Indústria mostra na Interplast porque é dura na queda
Metamorfose ambulante

Poucas vezes um evento teve sua imagem pública tão mexida pela realidade à sua volta como a edição deste ano da Interplast, a segunda maior feira do plástico no Brasil. De uma clássica feira de negócios, unindo novidades e congraçamento dos elos de um setor, a exposição catarinense insinua dessa vez, sem qualquer culpa dela, as feições de um quarto do pânico, de um abrigo para a indústria pausar enquanto a tempestade perfeita desaba lá fora.

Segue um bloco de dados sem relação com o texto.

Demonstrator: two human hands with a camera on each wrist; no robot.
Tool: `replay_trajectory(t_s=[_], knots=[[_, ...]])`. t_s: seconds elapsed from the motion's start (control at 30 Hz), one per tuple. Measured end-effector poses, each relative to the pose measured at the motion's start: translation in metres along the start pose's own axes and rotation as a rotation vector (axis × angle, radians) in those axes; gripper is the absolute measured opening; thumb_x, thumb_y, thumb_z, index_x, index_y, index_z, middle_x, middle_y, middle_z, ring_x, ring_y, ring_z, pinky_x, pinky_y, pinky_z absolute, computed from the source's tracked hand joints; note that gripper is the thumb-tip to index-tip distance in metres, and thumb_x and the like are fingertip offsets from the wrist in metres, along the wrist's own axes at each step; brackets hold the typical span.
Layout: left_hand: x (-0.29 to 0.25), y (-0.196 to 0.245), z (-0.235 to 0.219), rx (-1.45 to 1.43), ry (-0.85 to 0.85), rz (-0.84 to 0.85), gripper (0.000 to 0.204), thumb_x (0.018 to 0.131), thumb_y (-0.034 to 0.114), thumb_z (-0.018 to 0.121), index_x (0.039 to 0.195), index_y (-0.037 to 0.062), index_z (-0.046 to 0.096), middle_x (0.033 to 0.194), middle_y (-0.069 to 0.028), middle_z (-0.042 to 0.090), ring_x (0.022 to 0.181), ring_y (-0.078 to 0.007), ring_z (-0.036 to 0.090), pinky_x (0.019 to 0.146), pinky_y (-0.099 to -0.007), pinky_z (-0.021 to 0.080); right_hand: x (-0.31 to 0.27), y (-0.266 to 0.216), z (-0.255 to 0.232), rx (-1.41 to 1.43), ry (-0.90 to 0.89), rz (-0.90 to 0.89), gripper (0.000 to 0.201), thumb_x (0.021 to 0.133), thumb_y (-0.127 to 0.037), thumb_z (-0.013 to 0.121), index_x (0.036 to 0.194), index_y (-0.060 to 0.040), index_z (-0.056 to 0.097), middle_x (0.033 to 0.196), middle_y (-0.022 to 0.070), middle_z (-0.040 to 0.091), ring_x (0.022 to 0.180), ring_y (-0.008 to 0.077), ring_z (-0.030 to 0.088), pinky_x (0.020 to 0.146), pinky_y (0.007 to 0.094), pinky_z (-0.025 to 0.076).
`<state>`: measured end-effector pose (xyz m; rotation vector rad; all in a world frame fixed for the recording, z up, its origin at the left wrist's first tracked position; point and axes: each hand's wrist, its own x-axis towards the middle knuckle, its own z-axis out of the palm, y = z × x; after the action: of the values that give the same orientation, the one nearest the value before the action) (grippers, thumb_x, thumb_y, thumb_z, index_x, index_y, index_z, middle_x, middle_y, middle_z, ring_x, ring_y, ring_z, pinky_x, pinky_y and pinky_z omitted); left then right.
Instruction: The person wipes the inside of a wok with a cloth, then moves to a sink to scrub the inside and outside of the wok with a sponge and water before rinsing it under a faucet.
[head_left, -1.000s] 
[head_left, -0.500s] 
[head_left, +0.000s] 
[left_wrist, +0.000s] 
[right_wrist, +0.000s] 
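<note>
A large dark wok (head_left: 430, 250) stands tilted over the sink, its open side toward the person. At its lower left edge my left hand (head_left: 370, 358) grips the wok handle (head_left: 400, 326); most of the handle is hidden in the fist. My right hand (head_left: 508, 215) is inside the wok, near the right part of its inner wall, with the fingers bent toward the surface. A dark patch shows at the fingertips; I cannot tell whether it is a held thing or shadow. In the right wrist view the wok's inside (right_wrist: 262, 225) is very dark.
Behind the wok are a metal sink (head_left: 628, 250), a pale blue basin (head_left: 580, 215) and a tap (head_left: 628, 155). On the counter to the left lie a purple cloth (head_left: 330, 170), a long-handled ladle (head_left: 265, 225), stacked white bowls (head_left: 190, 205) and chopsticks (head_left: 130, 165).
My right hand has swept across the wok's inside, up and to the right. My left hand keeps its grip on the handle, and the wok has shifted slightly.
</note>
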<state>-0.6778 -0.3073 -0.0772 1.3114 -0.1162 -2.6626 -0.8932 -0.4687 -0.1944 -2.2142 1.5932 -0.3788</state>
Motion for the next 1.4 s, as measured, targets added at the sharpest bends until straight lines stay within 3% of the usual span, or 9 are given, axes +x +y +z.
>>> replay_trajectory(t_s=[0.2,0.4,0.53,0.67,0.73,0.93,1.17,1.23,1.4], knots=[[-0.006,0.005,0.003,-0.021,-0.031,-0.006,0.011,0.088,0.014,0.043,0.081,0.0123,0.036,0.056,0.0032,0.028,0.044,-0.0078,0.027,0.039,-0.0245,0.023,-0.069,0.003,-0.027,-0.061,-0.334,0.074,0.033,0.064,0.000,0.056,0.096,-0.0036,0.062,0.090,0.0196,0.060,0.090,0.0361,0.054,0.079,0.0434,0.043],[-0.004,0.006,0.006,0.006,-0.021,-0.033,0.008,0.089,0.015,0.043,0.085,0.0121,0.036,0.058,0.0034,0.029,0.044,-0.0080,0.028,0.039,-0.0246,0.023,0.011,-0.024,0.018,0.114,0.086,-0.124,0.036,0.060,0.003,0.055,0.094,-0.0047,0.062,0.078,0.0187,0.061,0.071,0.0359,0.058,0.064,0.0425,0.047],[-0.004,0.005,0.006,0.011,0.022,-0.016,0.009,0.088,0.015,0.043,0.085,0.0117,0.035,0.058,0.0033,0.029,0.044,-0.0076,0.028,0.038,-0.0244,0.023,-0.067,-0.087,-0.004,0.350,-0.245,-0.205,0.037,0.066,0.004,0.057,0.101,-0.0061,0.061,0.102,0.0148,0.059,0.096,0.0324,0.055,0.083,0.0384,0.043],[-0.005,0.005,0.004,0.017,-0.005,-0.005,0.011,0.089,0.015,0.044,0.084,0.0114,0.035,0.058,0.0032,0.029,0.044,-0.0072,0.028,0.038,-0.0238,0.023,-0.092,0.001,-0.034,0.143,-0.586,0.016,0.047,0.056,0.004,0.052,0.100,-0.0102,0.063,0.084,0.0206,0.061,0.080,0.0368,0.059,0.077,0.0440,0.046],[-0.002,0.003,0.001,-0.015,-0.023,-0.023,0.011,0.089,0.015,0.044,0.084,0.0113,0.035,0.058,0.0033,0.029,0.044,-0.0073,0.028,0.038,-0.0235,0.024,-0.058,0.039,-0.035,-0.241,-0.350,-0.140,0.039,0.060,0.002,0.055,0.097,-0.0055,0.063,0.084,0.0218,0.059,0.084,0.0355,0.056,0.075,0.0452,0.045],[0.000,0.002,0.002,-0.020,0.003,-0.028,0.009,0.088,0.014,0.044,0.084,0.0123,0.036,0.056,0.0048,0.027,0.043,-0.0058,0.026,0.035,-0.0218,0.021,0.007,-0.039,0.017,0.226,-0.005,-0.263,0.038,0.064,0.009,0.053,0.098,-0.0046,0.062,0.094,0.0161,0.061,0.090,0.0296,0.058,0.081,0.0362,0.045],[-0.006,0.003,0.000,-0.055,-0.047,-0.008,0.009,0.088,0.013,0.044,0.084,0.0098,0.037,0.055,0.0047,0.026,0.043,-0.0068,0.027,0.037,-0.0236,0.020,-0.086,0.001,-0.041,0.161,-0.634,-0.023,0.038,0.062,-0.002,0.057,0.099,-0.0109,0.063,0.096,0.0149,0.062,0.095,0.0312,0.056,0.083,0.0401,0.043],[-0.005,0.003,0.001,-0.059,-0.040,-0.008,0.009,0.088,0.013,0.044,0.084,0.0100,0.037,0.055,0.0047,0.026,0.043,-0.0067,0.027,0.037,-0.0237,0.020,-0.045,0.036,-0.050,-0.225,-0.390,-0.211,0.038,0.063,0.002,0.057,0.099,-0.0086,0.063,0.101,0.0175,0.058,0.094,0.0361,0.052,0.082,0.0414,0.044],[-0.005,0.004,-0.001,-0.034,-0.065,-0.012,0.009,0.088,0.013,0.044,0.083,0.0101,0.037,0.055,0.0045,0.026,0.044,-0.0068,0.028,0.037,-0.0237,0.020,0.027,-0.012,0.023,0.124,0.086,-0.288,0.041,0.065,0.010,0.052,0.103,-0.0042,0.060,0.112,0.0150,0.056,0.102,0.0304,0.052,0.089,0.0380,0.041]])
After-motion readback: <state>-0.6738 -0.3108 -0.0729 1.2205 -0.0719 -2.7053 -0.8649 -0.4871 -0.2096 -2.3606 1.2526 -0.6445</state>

Do lado de dentro da indústria, a conjuntura atual embola o fogaréu nos custos de matérias-primas causado pela disparada do petróleo com a guerra no Irã, combinado com a oferta interna insuficiente de determinadas resinas e a alternativa das importações embaçada pela logística insegura e mais cara.

Do lado de fora da cadeia plástica, por sua vez, reina um festival de adversidades. Elas abrangem, no front doméstico, juros impraticáveis, crédito seletivo, inadimplência recorde de pessoas física e jurídica, alastramento de recuperações judiciais, inflação descontrolada, dívida pública dinamite pura e, para não encompridar o calvário, temos ainda apagão de mão de obra qualificada e de planejamento estratégico e uma demanda vacilante de bens duráveis e de consumo rápido, sinal de um poder de compra das população que eleitoreiros programas assistencialistas não conseguem mais vitaminar. Para completar, o incerto e trabalhoso retorno proveniente de qualquer investimento produtivo é piada diante da tranquila e segura rentabilidade do cassino do capital, melhor dizendo, mercado financeiro.

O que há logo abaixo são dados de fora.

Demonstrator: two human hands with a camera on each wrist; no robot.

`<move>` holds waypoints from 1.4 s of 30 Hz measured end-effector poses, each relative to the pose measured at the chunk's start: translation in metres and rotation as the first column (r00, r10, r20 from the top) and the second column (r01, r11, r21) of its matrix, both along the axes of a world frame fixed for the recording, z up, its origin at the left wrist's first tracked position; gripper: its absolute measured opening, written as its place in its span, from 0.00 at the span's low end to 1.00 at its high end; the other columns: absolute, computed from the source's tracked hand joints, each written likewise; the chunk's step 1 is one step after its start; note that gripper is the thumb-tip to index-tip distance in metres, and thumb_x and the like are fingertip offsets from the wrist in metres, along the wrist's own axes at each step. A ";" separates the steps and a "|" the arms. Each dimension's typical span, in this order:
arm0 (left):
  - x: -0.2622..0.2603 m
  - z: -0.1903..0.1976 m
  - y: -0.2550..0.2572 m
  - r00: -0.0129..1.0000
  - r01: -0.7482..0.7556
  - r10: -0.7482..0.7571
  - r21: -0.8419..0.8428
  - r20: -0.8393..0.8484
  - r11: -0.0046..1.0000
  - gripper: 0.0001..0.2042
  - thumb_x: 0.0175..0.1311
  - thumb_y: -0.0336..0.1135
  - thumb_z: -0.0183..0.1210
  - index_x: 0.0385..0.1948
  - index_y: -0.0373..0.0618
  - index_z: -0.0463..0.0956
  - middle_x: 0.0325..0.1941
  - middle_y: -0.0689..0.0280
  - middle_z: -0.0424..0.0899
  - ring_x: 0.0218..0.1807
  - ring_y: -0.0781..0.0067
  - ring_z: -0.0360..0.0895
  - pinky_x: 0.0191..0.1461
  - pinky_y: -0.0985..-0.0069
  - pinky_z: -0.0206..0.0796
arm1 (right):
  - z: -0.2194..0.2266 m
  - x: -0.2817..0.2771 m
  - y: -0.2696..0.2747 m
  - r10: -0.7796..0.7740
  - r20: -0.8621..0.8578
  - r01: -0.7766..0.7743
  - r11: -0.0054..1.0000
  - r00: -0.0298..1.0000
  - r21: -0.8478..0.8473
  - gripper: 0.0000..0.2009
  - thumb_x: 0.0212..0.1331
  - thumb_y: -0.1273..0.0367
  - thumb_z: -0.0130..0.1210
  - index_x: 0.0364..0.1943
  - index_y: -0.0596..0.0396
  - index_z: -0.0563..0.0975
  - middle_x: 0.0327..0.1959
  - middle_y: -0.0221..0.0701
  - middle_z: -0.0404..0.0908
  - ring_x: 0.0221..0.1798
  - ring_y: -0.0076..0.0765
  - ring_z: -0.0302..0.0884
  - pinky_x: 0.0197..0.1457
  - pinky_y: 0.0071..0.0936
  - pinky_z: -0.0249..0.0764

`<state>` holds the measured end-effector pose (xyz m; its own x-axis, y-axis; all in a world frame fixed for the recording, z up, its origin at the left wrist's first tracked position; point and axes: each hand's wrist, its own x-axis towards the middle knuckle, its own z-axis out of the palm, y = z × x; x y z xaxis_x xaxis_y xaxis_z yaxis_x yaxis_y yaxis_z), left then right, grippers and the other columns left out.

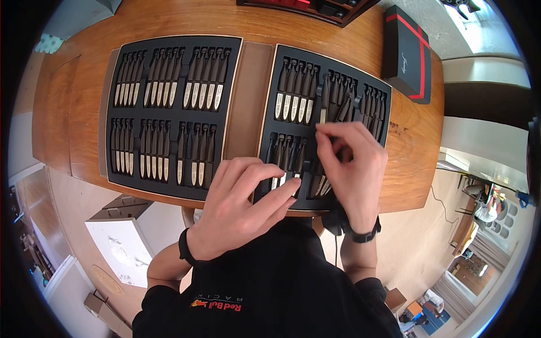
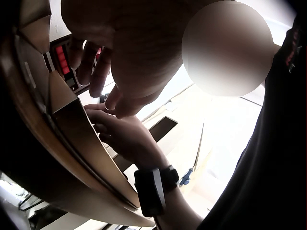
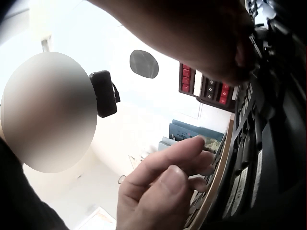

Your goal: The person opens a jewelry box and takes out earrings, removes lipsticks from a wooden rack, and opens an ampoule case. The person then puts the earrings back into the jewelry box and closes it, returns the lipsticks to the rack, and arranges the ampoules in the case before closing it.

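A two-part case holds rows of slim dark pieces with pale, blade-like ends. Its right tray (image 1: 313, 127) lies under both hands. Thumb and forefinger of my right hand (image 1: 355, 160) pinch the pale end of one slim dark piece (image 1: 324, 98) in the upper middle compartment. Beside it, another piece lies slanted across its row. My left hand (image 1: 236, 194) hovers over the lower left compartment, fingers spread and bent, with fingertips right at the pale ends there. In the right wrist view, the left hand (image 3: 160, 187) shows nothing between its thumb and forefinger.
The left tray (image 1: 180, 114) is filled with similar rows, and a brown spine (image 1: 248, 101) joins the two. A black box with red ribbon (image 1: 406, 56) lies at the back right of the wooden table (image 1: 417, 152). A dark wooden rack (image 1: 315, 8) stands behind.
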<state>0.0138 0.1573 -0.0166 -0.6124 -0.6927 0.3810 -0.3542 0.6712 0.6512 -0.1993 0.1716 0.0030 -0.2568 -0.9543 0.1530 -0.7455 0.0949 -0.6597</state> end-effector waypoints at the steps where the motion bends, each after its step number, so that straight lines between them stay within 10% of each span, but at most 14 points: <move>1: 0.002 0.001 -0.001 1.000 -0.005 0.005 0.000 0.003 1.000 0.20 0.49 0.29 0.77 0.48 0.48 0.90 0.49 0.66 0.82 0.48 0.59 0.78 0.51 0.62 0.71 | 0.003 0.004 0.007 0.001 0.095 -0.002 1.000 0.995 0.009 0.08 0.59 0.79 0.69 0.41 0.56 0.88 0.34 0.34 0.86 0.27 0.29 0.83 0.29 0.26 0.76; 10: 0.021 -0.001 -0.006 0.983 -0.070 0.069 0.001 0.173 0.998 0.23 0.53 0.26 0.71 0.56 0.46 0.87 0.61 0.62 0.83 0.59 0.54 0.79 0.59 0.59 0.71 | 0.000 0.047 0.057 0.098 0.526 -0.184 0.977 0.845 0.113 0.09 0.60 0.78 0.70 0.45 0.57 0.88 0.35 0.30 0.88 0.24 0.18 0.79 0.25 0.20 0.73; 15: 0.024 0.002 -0.008 0.957 -0.010 0.027 -0.060 0.289 0.998 0.23 0.54 0.27 0.71 0.56 0.46 0.87 0.68 0.62 0.80 0.64 0.54 0.77 0.61 0.59 0.69 | -0.004 0.052 0.056 0.147 0.458 -0.234 0.962 0.877 0.141 0.08 0.62 0.77 0.69 0.44 0.58 0.86 0.32 0.33 0.84 0.24 0.29 0.82 0.28 0.27 0.77; 22: 0.020 0.005 -0.010 0.940 0.004 0.022 -0.075 0.341 0.997 0.23 0.53 0.31 0.74 0.55 0.50 0.87 0.69 0.62 0.79 0.64 0.52 0.76 0.60 0.58 0.67 | 0.002 0.042 0.053 0.173 0.345 -0.239 0.958 0.922 0.159 0.05 0.61 0.79 0.70 0.39 0.60 0.86 0.31 0.30 0.86 0.25 0.21 0.84 0.27 0.20 0.77; 28: 0.014 0.004 -0.007 0.931 -0.010 0.037 -0.077 0.364 0.997 0.25 0.51 0.35 0.77 0.55 0.49 0.87 0.68 0.63 0.79 0.63 0.52 0.76 0.59 0.58 0.67 | 0.009 0.012 0.046 -0.066 0.230 0.032 0.989 0.971 0.147 0.09 0.62 0.78 0.69 0.46 0.57 0.86 0.36 0.32 0.84 0.27 0.26 0.81 0.29 0.25 0.76; 42: 0.004 0.009 -0.004 0.890 -0.108 0.149 -0.117 0.431 0.987 0.23 0.49 0.30 0.76 0.52 0.50 0.88 0.67 0.64 0.79 0.61 0.54 0.76 0.57 0.59 0.65 | -0.004 -0.009 0.017 -0.027 -0.162 0.049 0.990 0.986 0.133 0.24 0.62 0.74 0.71 0.63 0.58 0.81 0.47 0.37 0.76 0.38 0.38 0.80 0.42 0.35 0.80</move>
<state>0.0177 0.1532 -0.0080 -0.6388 -0.7530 0.1578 -0.6763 0.6474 0.3514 -0.2078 0.1885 -0.0009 -0.2762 -0.9589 0.0646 -0.8344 0.2059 -0.5113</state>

Além dessas inglórias nossas, há os reflexos por aqui dos abalos sísmicos internacionais. Entre eles, a insaciável metralhadora giratória dos tarifaços de Trump, a desindustrialização em andamento da União Europeia em crise existencial, a impensável perenidade do conflito Rússia x Ucrânia, a proeminência mundial da China na manufatura, comércio e excelência científica e melhor parar por aqui.

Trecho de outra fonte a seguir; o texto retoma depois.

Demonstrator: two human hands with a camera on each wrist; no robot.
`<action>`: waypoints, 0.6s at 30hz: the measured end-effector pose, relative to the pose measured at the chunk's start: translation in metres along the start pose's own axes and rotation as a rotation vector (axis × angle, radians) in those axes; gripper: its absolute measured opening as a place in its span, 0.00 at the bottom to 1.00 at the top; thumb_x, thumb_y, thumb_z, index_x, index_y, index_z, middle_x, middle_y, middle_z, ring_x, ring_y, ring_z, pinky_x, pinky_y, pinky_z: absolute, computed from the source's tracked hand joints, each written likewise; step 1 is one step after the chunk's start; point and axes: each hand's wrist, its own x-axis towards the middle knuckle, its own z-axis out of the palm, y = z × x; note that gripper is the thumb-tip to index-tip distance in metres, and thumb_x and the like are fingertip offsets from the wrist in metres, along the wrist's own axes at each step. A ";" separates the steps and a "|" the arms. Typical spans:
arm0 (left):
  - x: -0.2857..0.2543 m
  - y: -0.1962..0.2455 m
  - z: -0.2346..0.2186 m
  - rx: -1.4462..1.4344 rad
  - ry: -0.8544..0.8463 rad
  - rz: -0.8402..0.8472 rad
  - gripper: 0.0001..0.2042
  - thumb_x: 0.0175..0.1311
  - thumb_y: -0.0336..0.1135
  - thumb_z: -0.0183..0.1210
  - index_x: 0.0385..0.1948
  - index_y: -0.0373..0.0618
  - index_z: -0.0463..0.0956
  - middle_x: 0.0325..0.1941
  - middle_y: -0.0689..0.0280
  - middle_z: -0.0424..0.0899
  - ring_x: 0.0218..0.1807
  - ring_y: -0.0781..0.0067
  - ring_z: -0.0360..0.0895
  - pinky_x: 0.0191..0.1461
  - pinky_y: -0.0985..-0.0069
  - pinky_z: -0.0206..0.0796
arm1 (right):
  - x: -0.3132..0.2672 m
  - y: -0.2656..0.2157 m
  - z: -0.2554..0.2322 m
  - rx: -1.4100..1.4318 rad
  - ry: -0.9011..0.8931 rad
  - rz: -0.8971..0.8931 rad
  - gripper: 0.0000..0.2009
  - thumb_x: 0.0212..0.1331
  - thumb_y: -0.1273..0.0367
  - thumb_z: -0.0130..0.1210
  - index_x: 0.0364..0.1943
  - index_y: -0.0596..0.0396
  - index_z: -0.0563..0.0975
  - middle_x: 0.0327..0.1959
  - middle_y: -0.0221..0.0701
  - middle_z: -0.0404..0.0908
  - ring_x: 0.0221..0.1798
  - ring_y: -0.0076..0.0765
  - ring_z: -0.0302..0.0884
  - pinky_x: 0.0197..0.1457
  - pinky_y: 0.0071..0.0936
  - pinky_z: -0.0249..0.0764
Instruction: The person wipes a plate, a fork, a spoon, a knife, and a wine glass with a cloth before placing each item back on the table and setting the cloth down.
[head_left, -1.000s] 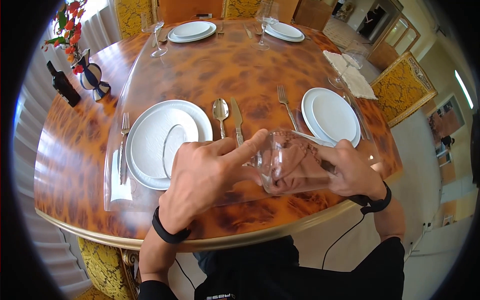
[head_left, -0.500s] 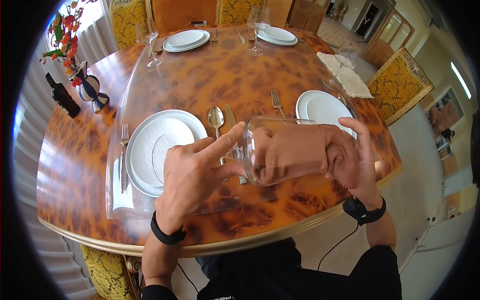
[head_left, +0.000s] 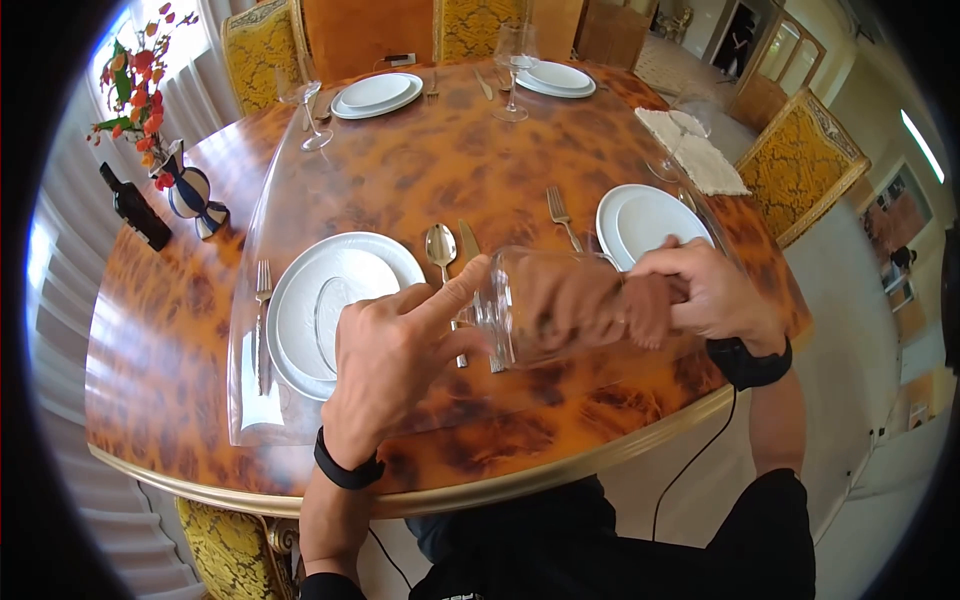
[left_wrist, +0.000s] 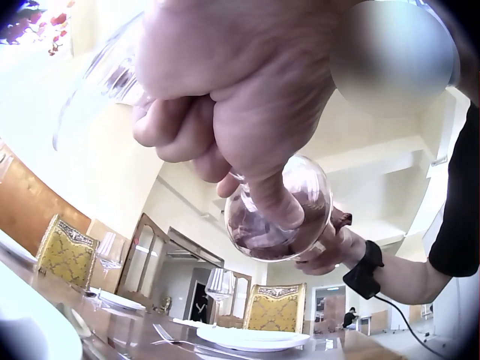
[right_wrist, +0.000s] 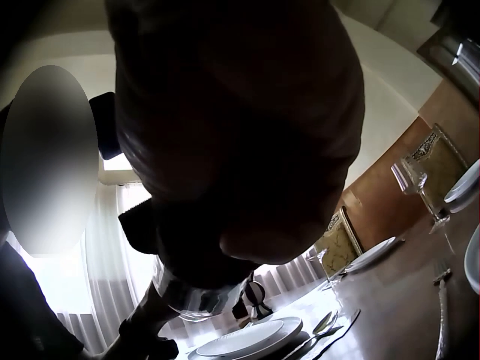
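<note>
A clear stemmed wine glass (head_left: 506, 335) lies on its side in the air above the table's near edge, its bowl toward the right. My left hand (head_left: 385, 345) grips it at the stem, with the index finger and thumb reaching to the base of the bowl; in the left wrist view the other fingers curl round the stem. The glass's round foot overlaps the near left plates (head_left: 330, 275). A brown cloth (head_left: 575, 300), blurred, is stuffed inside the bowl and sticks out of its mouth. My right hand (head_left: 710, 290) holds the bunched outer end; its fingertips are partly hidden.
A spoon (head_left: 441, 250), a knife (head_left: 468, 240) and forks lie by the near plates. More plates (head_left: 655, 225) and stemmed glasses (head_left: 515, 75) stand farther off. A dark bottle (head_left: 135, 207) and a striped vase (head_left: 198, 198) with red flowers are at the left.
My right hand has turned over at the bowl's mouth, from spread fingers to knuckles up, twisting the cloth in the glass. The left hand keeps its grip on the stem.
</note>
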 end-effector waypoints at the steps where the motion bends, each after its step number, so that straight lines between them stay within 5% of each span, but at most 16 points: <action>1: 0.001 -0.003 -0.004 0.032 -0.015 -0.023 0.33 0.45 0.49 0.73 0.60 0.59 0.79 0.21 0.65 0.79 0.20 0.63 0.77 0.25 0.68 0.66 | -0.003 0.014 -0.003 0.176 0.089 -0.047 0.10 0.55 0.76 0.66 0.41 0.63 0.81 0.33 0.27 0.82 0.36 0.16 0.77 0.40 0.18 0.75; 3: 0.000 -0.007 -0.008 0.076 -0.025 -0.062 0.33 0.46 0.49 0.72 0.60 0.59 0.79 0.21 0.65 0.80 0.21 0.63 0.77 0.25 0.68 0.67 | -0.013 0.018 -0.012 0.246 0.493 0.023 0.10 0.56 0.75 0.64 0.41 0.61 0.79 0.28 0.22 0.80 0.33 0.16 0.77 0.37 0.18 0.74; 4: 0.001 -0.007 -0.009 0.086 -0.024 -0.066 0.33 0.46 0.49 0.72 0.60 0.58 0.78 0.22 0.65 0.80 0.21 0.62 0.78 0.25 0.68 0.68 | -0.017 0.024 -0.019 0.408 0.546 -0.069 0.10 0.57 0.74 0.65 0.41 0.60 0.78 0.33 0.24 0.81 0.32 0.15 0.76 0.37 0.15 0.73; 6: 0.003 -0.005 -0.006 0.091 -0.008 -0.055 0.33 0.47 0.50 0.72 0.60 0.58 0.78 0.23 0.65 0.81 0.22 0.61 0.79 0.26 0.67 0.68 | -0.018 0.035 -0.022 0.285 0.691 -0.256 0.12 0.56 0.71 0.67 0.40 0.59 0.77 0.44 0.30 0.79 0.36 0.17 0.78 0.40 0.17 0.75; 10: 0.008 0.003 0.008 0.104 -0.009 -0.015 0.33 0.47 0.50 0.72 0.60 0.58 0.78 0.27 0.64 0.84 0.23 0.60 0.81 0.26 0.67 0.70 | 0.020 -0.034 0.037 -0.167 0.611 -0.526 0.17 0.50 0.60 0.70 0.37 0.50 0.76 0.64 0.44 0.71 0.62 0.48 0.74 0.63 0.47 0.72; 13: 0.007 0.002 0.014 0.157 0.033 -0.051 0.32 0.47 0.49 0.73 0.60 0.58 0.79 0.27 0.65 0.85 0.24 0.60 0.81 0.26 0.67 0.70 | 0.037 -0.052 0.071 -0.488 0.590 -0.632 0.19 0.38 0.66 0.75 0.28 0.51 0.72 0.63 0.49 0.74 0.70 0.65 0.66 0.68 0.55 0.67; 15: 0.007 0.000 0.011 0.175 0.009 -0.149 0.32 0.46 0.49 0.73 0.59 0.59 0.80 0.25 0.65 0.84 0.24 0.59 0.81 0.26 0.66 0.70 | 0.046 -0.050 0.056 -0.479 0.644 -0.651 0.19 0.38 0.67 0.74 0.27 0.53 0.71 0.57 0.52 0.77 0.60 0.66 0.74 0.58 0.48 0.75; 16: 0.006 0.000 0.013 0.139 0.082 -0.163 0.32 0.46 0.48 0.74 0.59 0.59 0.80 0.22 0.64 0.82 0.22 0.59 0.79 0.26 0.66 0.68 | 0.047 -0.046 0.047 -0.361 0.637 -0.537 0.17 0.40 0.66 0.73 0.28 0.52 0.73 0.51 0.47 0.79 0.54 0.59 0.77 0.56 0.45 0.76; 18: 0.009 0.003 0.014 0.076 0.080 -0.249 0.32 0.46 0.47 0.75 0.59 0.58 0.80 0.21 0.62 0.81 0.20 0.58 0.76 0.26 0.65 0.66 | 0.052 -0.042 0.044 -0.429 0.808 -0.592 0.16 0.41 0.66 0.73 0.29 0.51 0.74 0.47 0.40 0.80 0.49 0.54 0.78 0.51 0.45 0.77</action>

Para sentir o batimento cardíaco do setor plástico na Interplast, Plásticos em Revista entrevistou para esta edição uma penca de expositores sobre dois pontos: suas previsões para o mercado este ano pré e pós-guerra no Irã e as novidades trazidas à exposição. A palavra desafio foi das mais empregadas para descrever a zona de turbulência atual e, na mão oposta da praxe aferida em tantas coberturas de feiras de negócios, em momento algum os entrevistados tentaram ocultar ou aliviar o peso da gravidade do cenário. Ao contrário, eles reconhecem o impacto causado por uma conjuntura tão adversa, mas em geral ressaltam que ela também embute um punhado de oportunidades surgidas da diferença entre ver e enxergar. Por exemplo, falta de mão de obra é argumento de venda para recursos de automação, ou então, economia e produtividade podem caminhar juntas no chão de fábrica impulsionadas pelo bem-casado resultante da receita à base da evolução dos equipamentos e matérias-primas.